» **TASK ITEM**
Give the lines below again, exactly as they stand, and leave out the images.

» **INFORMATION SUPPLIED**
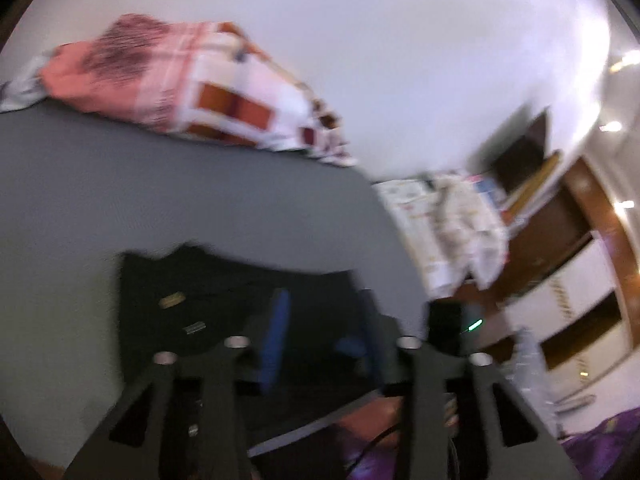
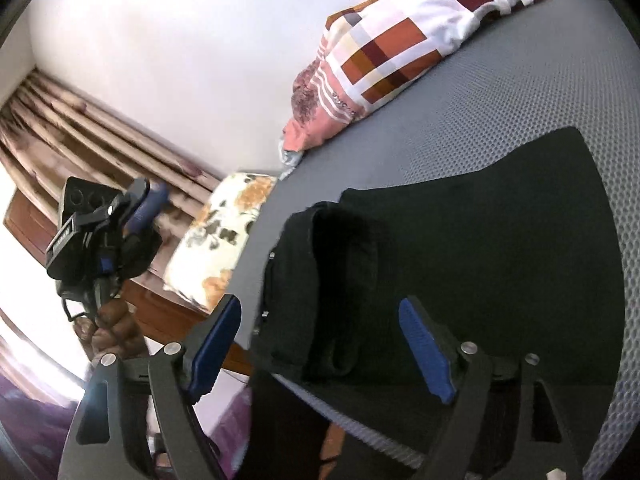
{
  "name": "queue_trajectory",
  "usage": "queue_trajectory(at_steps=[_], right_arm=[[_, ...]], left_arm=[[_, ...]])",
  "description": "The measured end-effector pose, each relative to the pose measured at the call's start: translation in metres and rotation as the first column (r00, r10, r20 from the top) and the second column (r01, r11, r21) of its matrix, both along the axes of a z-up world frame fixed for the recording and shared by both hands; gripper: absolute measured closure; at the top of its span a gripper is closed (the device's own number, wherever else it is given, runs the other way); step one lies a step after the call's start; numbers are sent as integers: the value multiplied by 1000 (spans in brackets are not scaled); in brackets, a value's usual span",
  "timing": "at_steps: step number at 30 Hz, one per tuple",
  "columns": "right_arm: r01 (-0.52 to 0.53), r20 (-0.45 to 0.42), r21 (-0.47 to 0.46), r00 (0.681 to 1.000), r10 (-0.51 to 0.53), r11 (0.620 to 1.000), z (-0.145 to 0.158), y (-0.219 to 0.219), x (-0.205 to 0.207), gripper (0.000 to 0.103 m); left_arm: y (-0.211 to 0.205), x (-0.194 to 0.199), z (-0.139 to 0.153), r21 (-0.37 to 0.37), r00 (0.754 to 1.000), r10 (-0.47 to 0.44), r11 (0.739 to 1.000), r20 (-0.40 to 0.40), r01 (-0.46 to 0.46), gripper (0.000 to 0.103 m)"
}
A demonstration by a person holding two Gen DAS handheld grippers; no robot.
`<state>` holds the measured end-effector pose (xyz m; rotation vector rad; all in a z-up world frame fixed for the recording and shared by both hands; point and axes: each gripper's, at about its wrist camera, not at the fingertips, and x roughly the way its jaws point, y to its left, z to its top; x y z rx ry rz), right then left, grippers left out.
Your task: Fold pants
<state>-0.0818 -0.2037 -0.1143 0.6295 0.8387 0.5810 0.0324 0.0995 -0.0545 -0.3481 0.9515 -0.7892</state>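
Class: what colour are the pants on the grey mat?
Black pants; clearest in the right wrist view.

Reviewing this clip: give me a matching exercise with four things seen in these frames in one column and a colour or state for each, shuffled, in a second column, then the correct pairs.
Things:
1. pants
2. patchwork pillow
3. right gripper
4. mattress

Colour or state:
A. grey, bearing the clothing
B. open, nothing between its blue pads
C. black, partly folded near the bed's edge
D. white with red and orange squares, against the wall

Pairs: 1-C, 2-D, 3-B, 4-A
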Motion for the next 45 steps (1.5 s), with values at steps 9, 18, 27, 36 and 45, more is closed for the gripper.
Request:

» **TASK ANSWER**
{
  "name": "queue_trajectory",
  "usage": "queue_trajectory(at_steps=[_], right_arm=[[_, ...]], left_arm=[[_, ...]])",
  "description": "The measured end-effector pose, each relative to the pose measured at the call's start: translation in metres and rotation as the first column (r00, r10, r20 from the top) and the second column (r01, r11, r21) of its matrix, both along the axes of a z-up world frame fixed for the recording and shared by both hands; gripper: absolute measured closure; at the top of its span a gripper is closed (the device's own number, wherever else it is given, runs the other way); step one lies a step after the call's start; numbers are sent as integers: the value multiplied by 1000 (spans in brackets are not scaled); in brackets, a value's usual span",
  "timing": "at_steps: step number at 30 Hz, one per tuple",
  "columns": "right_arm: r01 (-0.52 to 0.53), r20 (-0.45 to 0.42), r21 (-0.47 to 0.46), r00 (0.681 to 1.000), r10 (-0.51 to 0.53), r11 (0.620 to 1.000), z (-0.145 to 0.158), y (-0.219 to 0.219), x (-0.205 to 0.207), gripper (0.000 to 0.103 m); left_arm: y (-0.211 to 0.205), x (-0.194 to 0.199), z (-0.139 to 0.153), r21 (-0.37 to 0.37), r00 (0.754 to 1.000), r10 (-0.47 to 0.44), r11 (0.739 to 1.000), r20 (-0.40 to 0.40), r01 (-0.46 to 0.46), gripper (0.000 to 0.103 m)"
}
A demonstration by a person holding two Gen DAS handheld grippers; no robot.
`<state>` holds the measured end-effector pose (xyz m; rotation vector rad; all in a z-up world frame fixed for the recording and shared by both hands; point and axes: each gripper's, at about its wrist camera, not at the fingertips, and x roughly the way its jaws point, y to its left, z to its top; x y z rx ry rz), right then left, grippers left out.
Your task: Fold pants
<state>-0.0818 -0.2037 -0.1143 0.6295 0.8387 0.5810 0.0324 0.0995 -0.0545 -0.3481 0.9515 -0.7892</state>
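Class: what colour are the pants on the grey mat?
Black pants; clearest in the right wrist view.

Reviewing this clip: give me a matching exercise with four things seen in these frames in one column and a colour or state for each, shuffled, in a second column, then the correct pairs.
Things:
1. pants
2. patchwork pillow
3. right gripper
4. mattress

Colour or state:
A. grey, bearing the clothing
B. open, nothing between its blue pads
C. black, partly folded near the bed's edge
D. white with red and orange squares, against the wall

Pairs: 1-C, 2-D, 3-B, 4-A
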Motion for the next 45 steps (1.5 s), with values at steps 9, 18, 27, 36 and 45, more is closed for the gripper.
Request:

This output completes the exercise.